Popular Science, Jan 2009, p.40.
Growing Plastic
Researchers from Metabolix have found a way to affordably grow biodegradable petroleum-free plastic within the leaves of genetically engineered switchgrass. One day they could be grown to make thermal foam, food packaging and plastic bags - while consming less energy than current manufacturers do. The leftover switchgrass can be processed into biofuel.
Popular Science, Dec 2008, p.28.
Better Drywall
Serious Materials created EcoRock, a drywall that congeals without heat, uses recycled materials that don't require mining, and holds up better. The oven free process uses 20 percent of the energy used in the typical method (roasting ground-up rock in 500 degree F kilns, spewing 20 billion pounds of greenhouse gasses), and it is impervious to termites and mold. It is even about the same cost as high-end drywall.
Popular Science, Dec 2008, p.54.
Electric Grid Access
The World Bank estimates that roughly 1.6 billion people (1 out of every 4 people in the world) don't have regular access to an electricity grid.
Hot, Flat & Crowded, Thomas L Friedman, 2008, p.155.
Wheat & the US
The US is the biggest importer of wheat in the world, 6 million tons a year. So many American farmers were planting corn for ethanol, in place of wheat, that the price of wheat had gone up from $180 a ton at the end of 2006 to $390 at the end of 2007.

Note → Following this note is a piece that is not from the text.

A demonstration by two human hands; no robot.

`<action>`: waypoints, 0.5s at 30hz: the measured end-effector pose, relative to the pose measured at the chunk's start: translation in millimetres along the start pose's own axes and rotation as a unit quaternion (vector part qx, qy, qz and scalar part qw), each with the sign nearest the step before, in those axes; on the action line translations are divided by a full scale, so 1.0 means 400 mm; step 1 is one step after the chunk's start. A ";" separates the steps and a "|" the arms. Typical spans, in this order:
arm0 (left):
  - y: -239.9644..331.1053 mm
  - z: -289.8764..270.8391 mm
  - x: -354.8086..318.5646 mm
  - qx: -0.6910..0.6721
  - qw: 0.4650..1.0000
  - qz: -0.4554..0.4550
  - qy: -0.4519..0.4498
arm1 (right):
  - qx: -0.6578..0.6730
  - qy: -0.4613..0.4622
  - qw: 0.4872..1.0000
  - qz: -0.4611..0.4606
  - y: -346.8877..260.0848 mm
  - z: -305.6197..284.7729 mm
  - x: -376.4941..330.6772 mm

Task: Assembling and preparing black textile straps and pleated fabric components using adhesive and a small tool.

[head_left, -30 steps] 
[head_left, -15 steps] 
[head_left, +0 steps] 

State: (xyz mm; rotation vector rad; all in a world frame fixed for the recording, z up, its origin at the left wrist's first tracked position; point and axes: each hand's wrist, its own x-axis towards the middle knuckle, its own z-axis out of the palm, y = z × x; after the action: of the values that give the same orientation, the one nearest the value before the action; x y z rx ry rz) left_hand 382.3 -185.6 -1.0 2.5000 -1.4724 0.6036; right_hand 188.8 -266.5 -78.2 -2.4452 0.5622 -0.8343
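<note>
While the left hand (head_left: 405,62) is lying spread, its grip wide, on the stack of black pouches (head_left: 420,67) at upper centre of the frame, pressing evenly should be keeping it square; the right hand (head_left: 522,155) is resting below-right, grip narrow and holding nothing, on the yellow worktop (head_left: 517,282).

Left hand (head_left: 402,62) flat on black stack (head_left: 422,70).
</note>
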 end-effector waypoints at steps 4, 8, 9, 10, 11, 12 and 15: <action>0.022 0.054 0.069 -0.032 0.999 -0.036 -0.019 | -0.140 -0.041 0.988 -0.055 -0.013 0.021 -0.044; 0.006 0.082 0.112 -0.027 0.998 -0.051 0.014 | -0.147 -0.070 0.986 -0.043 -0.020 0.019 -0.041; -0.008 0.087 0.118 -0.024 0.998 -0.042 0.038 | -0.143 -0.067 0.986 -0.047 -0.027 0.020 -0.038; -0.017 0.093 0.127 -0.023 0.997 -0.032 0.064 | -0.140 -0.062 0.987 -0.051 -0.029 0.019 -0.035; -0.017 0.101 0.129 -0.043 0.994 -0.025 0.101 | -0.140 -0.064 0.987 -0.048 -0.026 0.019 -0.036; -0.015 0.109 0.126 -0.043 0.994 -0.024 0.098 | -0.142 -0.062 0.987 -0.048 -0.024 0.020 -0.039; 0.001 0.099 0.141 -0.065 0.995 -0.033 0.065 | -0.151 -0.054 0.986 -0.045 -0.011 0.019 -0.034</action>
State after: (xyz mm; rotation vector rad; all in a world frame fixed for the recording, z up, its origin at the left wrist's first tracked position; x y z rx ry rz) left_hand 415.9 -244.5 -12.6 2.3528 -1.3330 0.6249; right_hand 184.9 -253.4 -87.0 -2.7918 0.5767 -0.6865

Hot, Flat & Crowded, Thomas L Friedman, 2008, p.197-198.
Gofers MPG
The average American golfer walks about 900 miles a year. On average, American golfers drink 22 gallons of alcohol a year. That means, on average, American golfers get about 41 miles to the gallon.

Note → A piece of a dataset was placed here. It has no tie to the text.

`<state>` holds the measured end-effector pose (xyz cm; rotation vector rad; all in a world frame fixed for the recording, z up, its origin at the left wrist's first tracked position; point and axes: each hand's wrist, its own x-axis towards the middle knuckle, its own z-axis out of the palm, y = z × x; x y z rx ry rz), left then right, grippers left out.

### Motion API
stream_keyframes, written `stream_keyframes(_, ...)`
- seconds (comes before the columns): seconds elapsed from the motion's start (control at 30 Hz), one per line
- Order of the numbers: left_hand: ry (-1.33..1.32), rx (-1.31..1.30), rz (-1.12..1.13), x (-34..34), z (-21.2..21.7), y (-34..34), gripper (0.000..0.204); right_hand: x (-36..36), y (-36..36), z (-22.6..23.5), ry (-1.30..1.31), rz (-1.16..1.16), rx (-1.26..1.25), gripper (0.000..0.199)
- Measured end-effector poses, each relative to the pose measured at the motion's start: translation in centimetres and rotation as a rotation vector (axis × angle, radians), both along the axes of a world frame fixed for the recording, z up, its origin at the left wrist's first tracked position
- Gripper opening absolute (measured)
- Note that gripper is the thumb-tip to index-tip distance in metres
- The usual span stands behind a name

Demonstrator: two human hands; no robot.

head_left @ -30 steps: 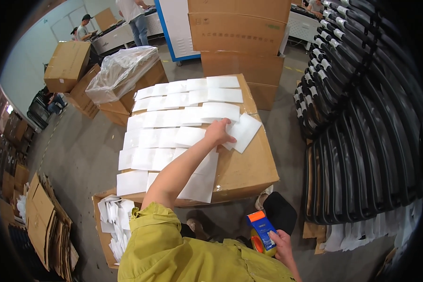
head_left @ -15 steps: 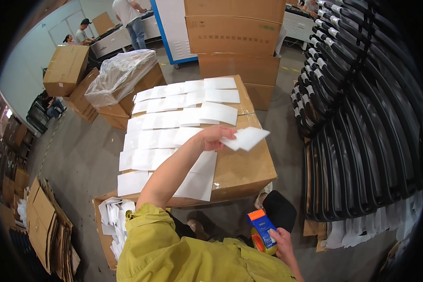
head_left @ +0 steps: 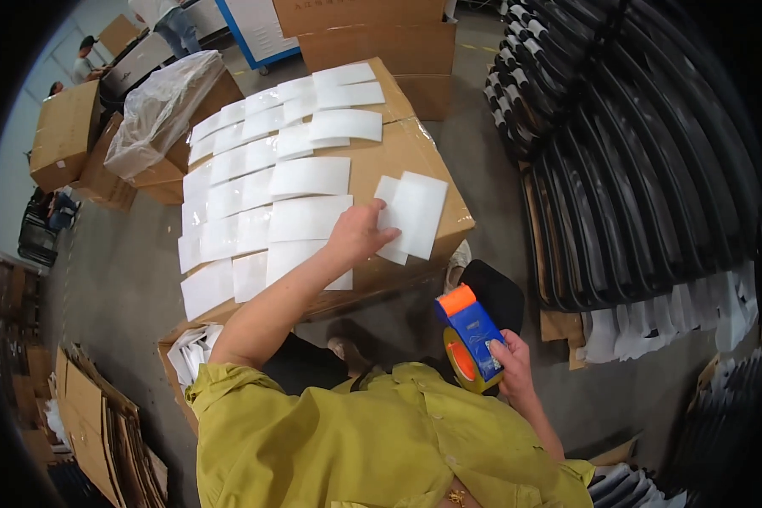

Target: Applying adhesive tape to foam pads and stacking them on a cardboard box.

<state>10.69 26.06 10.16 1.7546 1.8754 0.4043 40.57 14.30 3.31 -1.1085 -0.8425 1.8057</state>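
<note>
At the bottom of the frame the person's yellow-green shirt (head_left: 372, 440) fills the foreground. Just right of it, in the lower right centre, the right hand (head_left: 510, 366) is wrapped around a blue and orange tape dispenser (head_left: 468, 339), fingers closed on its handle, with the roll of tape showing at its lower edge. The dispenser is held off the floor, below the near edge of the big box and apart from it.

The left arm reaches up from the shirt to the middle of the frame, where the left hand (head_left: 360, 234) pinches a small stack of white sheets (head_left: 412, 215) between thumb and fingers. The stack sits at the near right corner of the large cardboard box (head_left: 415, 152), partly overhanging its edge; whether it rests on the box or is lifted just above it cannot be told.

The top of that box is covered with rows of white sheets (head_left: 262, 169) laid out overlapping, running from centre left up to the top centre. At the lower left of the box, a smaller open carton (head_left: 186, 351) on the floor holds more white paper.

On the right side, curved black panels (head_left: 635, 152) lean in a long row. In the upper left stand more cardboard boxes (head_left: 59, 135), one topped with a clear plastic bag (head_left: 157, 106), and other people work at the far top left edge.
</note>
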Motion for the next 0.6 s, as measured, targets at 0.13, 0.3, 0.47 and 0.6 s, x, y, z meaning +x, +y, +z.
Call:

Hot, Flat & Crowded, Thomas L Friedman, 2008, p.203.
GMs Yellow Caps
GM put yellow gas caps on its flex-fuel cars (cars that could run on a mix of gasoline and ethanol). For years they never bothered to highlight or include it as a sales point with customers, because the only reason GM made a certain number of flex-fuel cars was that if they did so, the government would allow them to build more Hummers and pickup trucks and still remain under the CAFE fuel economy standard.
Hot, Flat & Crowded, Thomas L Friedman, 2008, p.205.
Geothermal Producer
Cheveron is the world's biggest private producer of electricity from clean geothermal sources (steam, heat, and hot water produced underground by volcanic material, providing the force to spin turbine generators).

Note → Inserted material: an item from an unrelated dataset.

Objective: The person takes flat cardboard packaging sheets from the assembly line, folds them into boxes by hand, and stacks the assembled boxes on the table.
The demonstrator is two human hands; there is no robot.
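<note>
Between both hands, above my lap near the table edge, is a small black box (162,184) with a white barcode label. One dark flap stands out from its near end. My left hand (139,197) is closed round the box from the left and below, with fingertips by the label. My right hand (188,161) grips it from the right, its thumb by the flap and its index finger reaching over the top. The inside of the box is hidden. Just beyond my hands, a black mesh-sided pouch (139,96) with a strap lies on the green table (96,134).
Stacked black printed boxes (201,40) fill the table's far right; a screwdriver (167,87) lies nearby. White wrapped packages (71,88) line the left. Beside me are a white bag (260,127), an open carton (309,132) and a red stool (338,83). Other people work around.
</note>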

Hot, Flat & Crowded, Thomas L Friedman, 2008, p.209.
Nuclear Power
An average nuclear power plant today produces about a billion watts (one gigawatt) of electricity at any given time. So if we tried to get all the power we would need between now and 2050 (almost 13 trillion watts) just from nuclear power, we would have to build 13,000 new nuclear reactors, or roughly one new reactor every day for the next 36 years starting today.
Hot, Flat & Crowded, Thomas L Friedman, 2008, p.214.
Vending Machines
noticed vending machines everywhere. There is now one soda machine for every hundred Americans. Humming away 24 hours a day 7 days a week, they use ten times more energy than the average household refrigerator (to cool the soda, lights and mechanics). Noah Horowitz met with store owners to improve them for efficiencies, then big companies met with him. They improved efficient compressors, fans, lighting, etc and the resulting design used half the energy of the old ones, saving 5 billion kilowatt hours a year - enough to run refrigerators in 10 million homes. Noah also worked with manufacturers to tighten performance standards for computer monitors - by 2010 EPA estimates this agreement will save $14 billion in electricity costs, and prevent almost 40 billion pounds of carbon dioxide out of the sky.
Hot, Flat & Crowded, Thomas L Friedman, 2008, p.280.
Coal During Elections
Of the 5 swing states (during election time) Ohio, Pennsylvania, Tennessee, West Virginia & Florida, the first 4 have one comonality - coal. Iowa and the Midwest bring biofuels - and by now you can see why terms like "clean coal" come up along the campaign trail.
Hot, Flat & Crowded, Thomas L Friedman, 2008, p.376.